The survey is very clear on what sponsors need most: 75% of respondents said that greater clarity on timelines, requirements, and regulatory best practices in key countries is their number one ask in order to further consider JAPAC's potential. That is an actionable brief for the research industry - move from regional narratives to country-level specificity.

Early engagement with site and therapeutic leaders within potential countries is equally critical - for understanding fit with development plans and identifying any adjustments required to study designs before they become costly.

On timing, the when matters as much as the what. 60% of respondents felt that earlier discussions on potential JAPAC destinations would directly influence their clinical development programs, with one third indicating a high level of interest in engaging global research partners in those conversations. The potential to consider JAPAC earlier - as a core component of de-risking timelines and strengthening trial resilience - is real and growing.
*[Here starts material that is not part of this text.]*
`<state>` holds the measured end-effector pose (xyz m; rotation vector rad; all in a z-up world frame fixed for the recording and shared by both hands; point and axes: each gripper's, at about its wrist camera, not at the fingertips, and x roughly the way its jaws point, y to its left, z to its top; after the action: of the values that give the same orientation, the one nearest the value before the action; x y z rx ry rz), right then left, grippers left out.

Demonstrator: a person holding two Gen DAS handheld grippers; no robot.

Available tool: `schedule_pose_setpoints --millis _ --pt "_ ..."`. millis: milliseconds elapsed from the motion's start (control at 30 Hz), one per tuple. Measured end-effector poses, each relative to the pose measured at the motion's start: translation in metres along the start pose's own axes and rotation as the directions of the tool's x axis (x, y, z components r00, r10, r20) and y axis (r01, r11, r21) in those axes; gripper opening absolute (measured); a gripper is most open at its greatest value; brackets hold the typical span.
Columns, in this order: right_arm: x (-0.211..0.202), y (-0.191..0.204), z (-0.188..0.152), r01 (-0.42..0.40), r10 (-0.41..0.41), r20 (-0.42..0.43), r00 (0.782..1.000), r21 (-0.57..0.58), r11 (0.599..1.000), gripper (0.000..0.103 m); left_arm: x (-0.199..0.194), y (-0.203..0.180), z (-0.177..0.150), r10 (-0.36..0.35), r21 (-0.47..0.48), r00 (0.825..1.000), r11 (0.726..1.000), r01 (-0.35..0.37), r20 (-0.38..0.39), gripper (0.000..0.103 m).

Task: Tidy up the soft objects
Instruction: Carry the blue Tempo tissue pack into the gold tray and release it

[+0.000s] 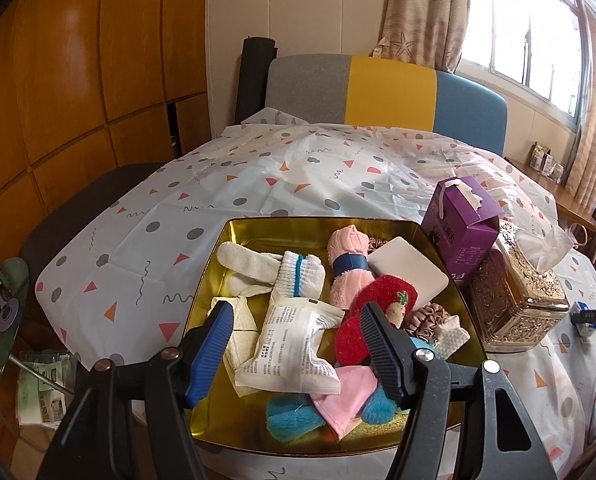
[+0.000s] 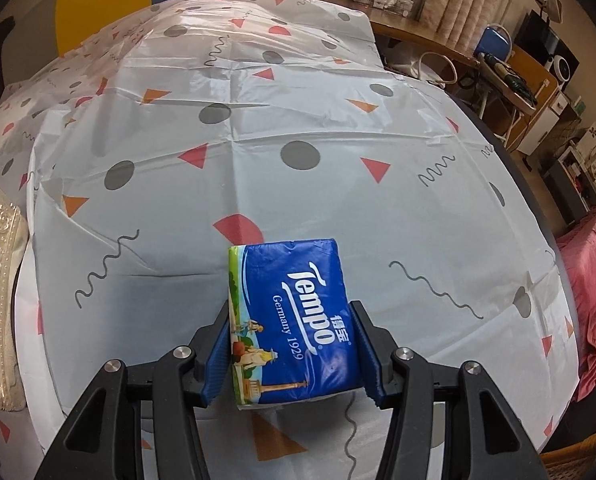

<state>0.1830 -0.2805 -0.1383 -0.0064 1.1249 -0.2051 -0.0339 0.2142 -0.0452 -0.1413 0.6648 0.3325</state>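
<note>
Right gripper [image 2: 292, 354] pinched on Tempo tissue pack [image 2: 288, 316] above tablecloth [image 2: 338, 208] | left gripper [image 1: 296, 340] spread over gold tray [image 1: 218, 264] | slick wrapper — likely slip if squeezed loosely

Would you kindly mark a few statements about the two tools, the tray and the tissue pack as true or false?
1. The right tool grips a blue Tempo tissue pack. True.
2. The left tool holds the red plush item. False: it is open above the gold tray, holding nothing.
3. A pink rolled towel with a blue band lies in the tray. True.
4. The purple box sits inside the tray. False: it stands outside, beside its right edge.
5. The ornate gold tissue box has a tissue sticking out. True.
</note>
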Motion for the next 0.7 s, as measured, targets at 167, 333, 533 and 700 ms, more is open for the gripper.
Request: schedule_pose_setpoints --millis 167,333,533,700 --pt "-0.014 0.019 0.017 -0.048 0.048 0.028 0.998 -0.011 0.999 0.054 0.001 0.000 -0.001 -0.004 0.002 1.000 1.000 0.004 -0.003 0.067" --pt "-0.043 0.049 0.049 -0.081 0.087 0.078 0.993 -0.072 0.994 0.054 0.002 -0.001 -0.002 -0.009 -0.001 1.000 1.000 0.009 -0.013 0.067" --pt "-0.075 0.085 0.086 -0.110 0.128 0.133 0.983 -0.136 0.985 0.054 0.006 0.000 -0.003 -0.013 -0.009 1.000 1.000 0.012 -0.025 0.067" --pt "-0.107 0.118 0.110 -0.146 0.181 0.182 0.967 -0.189 0.971 0.054 0.010 0.002 -0.004 -0.014 -0.013 0.999 1.000 0.014 -0.032 0.067"
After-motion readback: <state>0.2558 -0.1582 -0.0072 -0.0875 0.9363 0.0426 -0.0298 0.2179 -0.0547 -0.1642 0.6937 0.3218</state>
There is also a broader context that makes this urgent. Changing regulatory landscapes in the US and Europe - including discussions about the sources of patient data accepted for submissions - make it critical that biotech companies keep an open mind to development opportunities across the globe. And investors are already ahead of this: more than 55% of respondents said their investors have specifically encouraged the exploration of JAPAC as a development destination.

JAPAC's role as a research destination continues to evolve - with real benefits to patient availability, overall timelines, and increasing access to leading therapeutic voices. The combination of expanding evidence and growing curiosity in the market means the opportunity is there. What the research shows is that with the right support and earlier conversations, sponsors are ready to move.